### Required work
Find "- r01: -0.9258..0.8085" below and begin at its line; stop after the line with "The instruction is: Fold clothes". Output those lines exactly, without pictures.

### Stored data
*****

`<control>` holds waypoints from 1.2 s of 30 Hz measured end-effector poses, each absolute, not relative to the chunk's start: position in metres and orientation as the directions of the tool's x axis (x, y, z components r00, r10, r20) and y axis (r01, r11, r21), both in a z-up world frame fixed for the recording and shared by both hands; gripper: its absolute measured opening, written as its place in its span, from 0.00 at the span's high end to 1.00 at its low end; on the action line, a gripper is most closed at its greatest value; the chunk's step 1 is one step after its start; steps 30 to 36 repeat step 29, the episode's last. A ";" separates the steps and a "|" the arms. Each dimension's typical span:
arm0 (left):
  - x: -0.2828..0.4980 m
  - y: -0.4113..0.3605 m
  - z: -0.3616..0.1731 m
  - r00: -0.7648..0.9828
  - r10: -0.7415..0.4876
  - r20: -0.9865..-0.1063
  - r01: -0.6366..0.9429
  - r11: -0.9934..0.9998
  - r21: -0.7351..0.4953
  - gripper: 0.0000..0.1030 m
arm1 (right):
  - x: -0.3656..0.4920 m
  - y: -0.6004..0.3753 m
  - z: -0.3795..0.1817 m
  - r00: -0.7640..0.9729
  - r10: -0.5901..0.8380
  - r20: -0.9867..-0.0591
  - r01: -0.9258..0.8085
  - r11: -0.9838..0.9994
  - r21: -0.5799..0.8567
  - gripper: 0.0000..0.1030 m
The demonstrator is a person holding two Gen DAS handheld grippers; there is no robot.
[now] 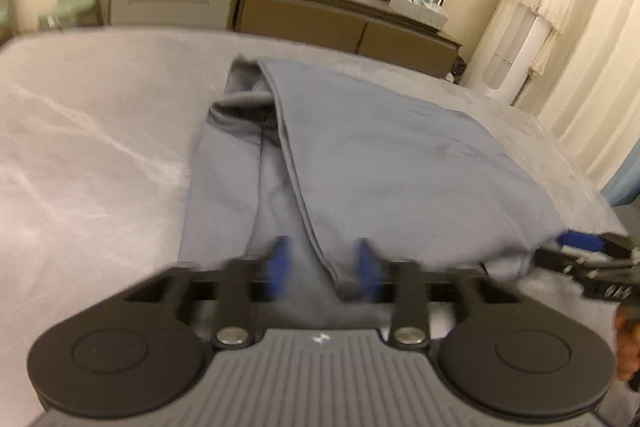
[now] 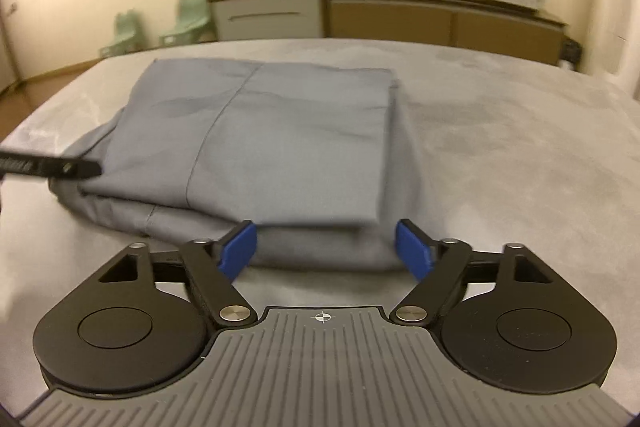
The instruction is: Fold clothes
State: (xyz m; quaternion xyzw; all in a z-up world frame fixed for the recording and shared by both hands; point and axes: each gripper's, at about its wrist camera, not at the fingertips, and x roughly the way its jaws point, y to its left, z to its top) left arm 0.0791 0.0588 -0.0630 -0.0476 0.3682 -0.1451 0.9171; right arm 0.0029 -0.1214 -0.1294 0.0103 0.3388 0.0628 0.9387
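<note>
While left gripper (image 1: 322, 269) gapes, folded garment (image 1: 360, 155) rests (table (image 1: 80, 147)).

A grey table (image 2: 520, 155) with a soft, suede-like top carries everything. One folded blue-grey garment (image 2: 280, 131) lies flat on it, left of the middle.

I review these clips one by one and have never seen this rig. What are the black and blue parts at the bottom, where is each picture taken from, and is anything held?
No robot here: a person carries a hand-held gripper in each hand, with a camera on each looking along its blue fingers. One picture looks out from the left hand-held gripper, the other from the right hand-held gripper. A folded grey-blue garment lies on the grey table. Both sets of jaws stand open at its near edge, so nothing is held. A sideboard stands behind.
</note>
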 end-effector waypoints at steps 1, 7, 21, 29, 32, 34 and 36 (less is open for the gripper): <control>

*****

### Finished exercise
  - r01: -0.9258..0.8085
  - r11: -0.9838..0.9994
  - r21: -0.5799..0.8567
  - gripper: 0.0000..0.1030 m
The demonstrator is a person holding two Gen DAS handheld grippers; there is no robot.
[now] 
[now] 
The instruction is: Fold clothes

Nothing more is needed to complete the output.